Despite ongoing concerns over the poor return on the investment in education, it remains the government’s single largest investment. In the 2009/10 financial year education expenditure will total 17% of national expenditure.
Priority areas outlined in the education budget remain tightly aligned with the government’s broader poverty reduction
agenda as well as the Education Minister Naledi Pandor’s consistent focus on improving the quality of education.
They include increasing the number of no-fee schools and providing meals to more learners, reducing average class sizes in schools serving poor communities, increased spending on school buildings, improving training programmes for teachers and recapitalising technical high schools.
A key intervention expected to improve the quality of education includes a R6 million allocation in 2009/10 for the establishment of the National Education Evaluation and Development Unit (Needu).
A further R12 million in 2010/11 and R13 million in 2011/12 will go to Needu in the medium term.

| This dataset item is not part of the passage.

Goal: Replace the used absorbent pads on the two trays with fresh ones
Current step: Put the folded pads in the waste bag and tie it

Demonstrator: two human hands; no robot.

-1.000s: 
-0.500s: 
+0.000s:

A ministerial committee led by educationist Jonathan Jansen recommended to Pandor that Needu be set up as an independent statutory body to provide authoritative accounts of schools and teachers in South Africa. The performance of learners will be an important indicator in these evaluations. Needu is seen as the revival of the defunct inspectorate system.
The government is also to increase funding to the poorest schools by increasing from 40 to 60% the number of no- fee schools. This will mean quintile one to three schools will be exempted from fees. Schools are divided into five quintiles and the government funding they receive is based on the socio-economic conditions of the communities in which they are based.
In support of the department’s pro-poor focus the nutrition programme for schools will now also include secondary schools in quintiles one to three, starting with the poorest quintile one schools this year.
The school nutrition programme conditional grant will increase from R577,3 million in 2009/10 to R1,3 billion and R2,1 billion by 2010/11.
This contributes to an annual increase of 28,3 percent in the department’s social and school enrichment programme, which deals with the social, health and safety matters in education. The ongoing investment in the government’s mass literacy campaign, Kha Ri Gude, is another reason for the rapid increase in this departmental programme.
About a 100 technical high schools will be recapitalised with R80 million next year and R200 million in 2011/12 providing them with infrastructure, new equipment and workshops to support quality curriculum delivery will be introduced from next year.
These schools, which believe they have an important role to play in providing skilled school-leavers for industries, have battled to do so in the light of diminished funding.
They believe the recapitalisation can be attributed to a meeting between technical schools and Pandor in May last year where they had an opportunity to share their concerns with the Education Minister.